Só este ano, Navy Blue inscreveu o seu nome em projectos de longa-duração ao lado ANKHLEJOHN (As Above, So Below) e Akai Solo (True Sky) além de ainda ter largado nas plataformas digitais este Navy’s Reprise sem ajudas algumas, assumindo todos os lados do projecto. E isto sucedeu a dois registos longos (Àdá Irin e Song of Sage: Post Panic!) em 2020. Se é assim em tempos pandémicos, imaginem com o mundo aberto!

Sage Elesser de seu verdadeiro nome é de facto um sábio (tradução de sage…) nascido para deixar marca no hip hop. Nem de propósito, tem Ka, o elusivo e místico rapper que ganha a vida como capitão num quartel de bombeiros em Nova Iorque, como uma referência maior, um herói que conheceu em Brooklyn por intermédio de Earl Sweatshirt. Educado em Los Angeles, Elesser é filho de uma cantora afro-americana e de um baterista/percussionista chileno. Foi o seu pai que lhe ofereceu o seu primeiro sampler e o resto, poderia dizer-se, é a história que tem vindo a ser escrita a letras douradas nos últimos anos, traduzindo-se numa série de trabalhos que são clássicos de culto modernos.
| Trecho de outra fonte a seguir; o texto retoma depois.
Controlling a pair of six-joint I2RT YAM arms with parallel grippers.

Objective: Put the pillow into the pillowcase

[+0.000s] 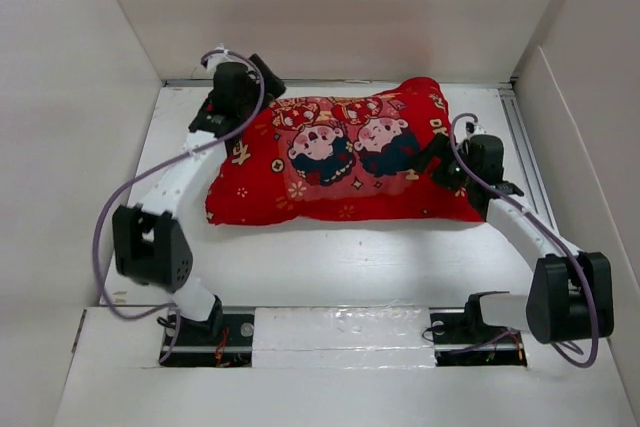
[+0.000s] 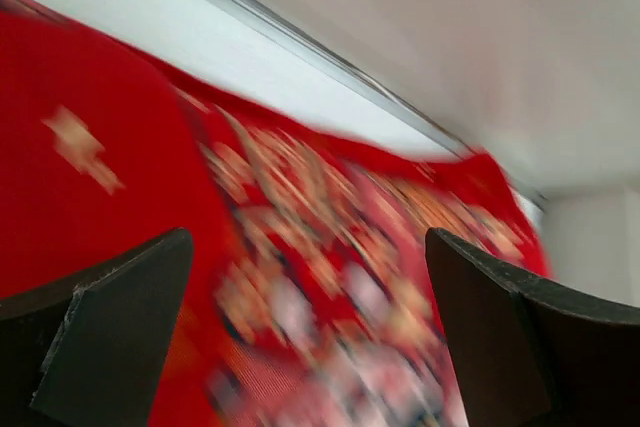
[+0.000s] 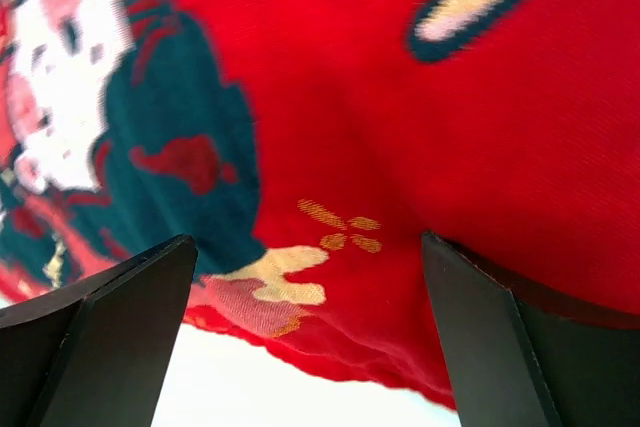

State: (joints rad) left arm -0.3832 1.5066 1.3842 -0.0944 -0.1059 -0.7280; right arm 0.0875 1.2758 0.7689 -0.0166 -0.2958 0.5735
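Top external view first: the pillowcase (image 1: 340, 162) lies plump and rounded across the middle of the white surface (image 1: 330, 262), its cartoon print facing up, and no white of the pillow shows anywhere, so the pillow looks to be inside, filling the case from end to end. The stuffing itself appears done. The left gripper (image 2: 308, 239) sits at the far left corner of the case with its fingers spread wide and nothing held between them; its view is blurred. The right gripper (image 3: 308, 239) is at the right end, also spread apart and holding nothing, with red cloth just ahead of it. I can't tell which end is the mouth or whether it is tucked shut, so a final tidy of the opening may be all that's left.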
Dotado de uma singular capacidade para a introspecção, Navy Blue cria música fundada na identidade musical afro-americana (soul e jazz parecem correr abundantemente nas suas veias e nos circuitos do seu sampler) que adorna com uma entrega tranquila, cruzando palavras fundas com ideias sobre si mesmo, os abismos do ego, a vida e as questões eternas a que os sábios sempre se dedicaram. E é essa aura que explica que vá sendo chamado a produzir e a colaborar com gente como Mach-Hommy, Tha God Fahim, Moor Mother e billy woods, Armand Hammer ou os já citados Ka e Earl Sweatshirt: uma lista de verdadeiros iluminados que têm garantido que não se apague a chama mais genuína desta arte de dispor ideias sob a forma de palavras cadenciadas em cima de batidas carregadas de drama e paisagens. Escutar Navy Blue é, enfim, ver na primeira fila esses filmes interiores, escutar histórias que são alegorias agudas da vida com que todos nos cruzamos.
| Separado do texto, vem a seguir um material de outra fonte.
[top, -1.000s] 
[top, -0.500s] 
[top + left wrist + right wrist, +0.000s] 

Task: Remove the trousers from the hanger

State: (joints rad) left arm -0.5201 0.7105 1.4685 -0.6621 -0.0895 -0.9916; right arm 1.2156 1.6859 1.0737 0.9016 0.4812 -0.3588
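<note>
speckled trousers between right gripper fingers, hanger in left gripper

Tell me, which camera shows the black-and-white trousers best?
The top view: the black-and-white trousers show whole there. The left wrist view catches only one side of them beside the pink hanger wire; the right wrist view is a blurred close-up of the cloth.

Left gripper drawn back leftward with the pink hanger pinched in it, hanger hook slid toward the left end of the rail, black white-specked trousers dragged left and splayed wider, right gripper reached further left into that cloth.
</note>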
Seguindo o exemplo de Ka, e dessa forma deixando muito clara a sua relação com o lado comercial da arte, o seu mais recente trabalho não está (para já, pelo menos) disponível em formato físico, sendo passível de ser adquirido digitalmente no seu próprio site. É por isso que rima em “Code of Honor” (nem de propósito…), com total verdade captada pelo microfone, “I’m in it for the long stretch until my time’s up”. A família é parte importante do universo de Navy Blue. Não há como não acreditar quando garante ter comprado um par de sapatilhas ao seu sobrinho “só para o ver crescer até elas já não lhe servirem”: “Give thanks, I grew up with some beautiful women”, explica ele em “My Whole Life” ao passo que em “Peach Cobbler” ele confessa “N**** like me made amends with my father”. É essa capacidade, a de transformar vida real e palpável em barras, que nos enreda nas suas criações, levando-nos a fechar os olhos e ainda assim ver claramente os seus filmes. E mesmo que esses retratos sejam mais sépia do que HD, mais reservados do que expansivos, mais feitos de silêncio do que de fogo de artifício, a verdade é que ainda assim permanecem profundamente cativantes.

É essa a riqueza que se repete de cada vez que se escuta Navy’s Reprise, um disco que parece bem mais apropriado para escutar numa mesa iluminada por uma vela num fumarento clube de jazz, com um copo de tinto do bom por perto, do que num daqueles clubes em que os pés de colam ao chão por causa de tanta cerveja vertida à custa de todos os saltos. Rap de toada tranquila para gente crescida, com vidas reais e famílias que não cabem em postais ilustrados com fantasias de Natal. Também faz falta.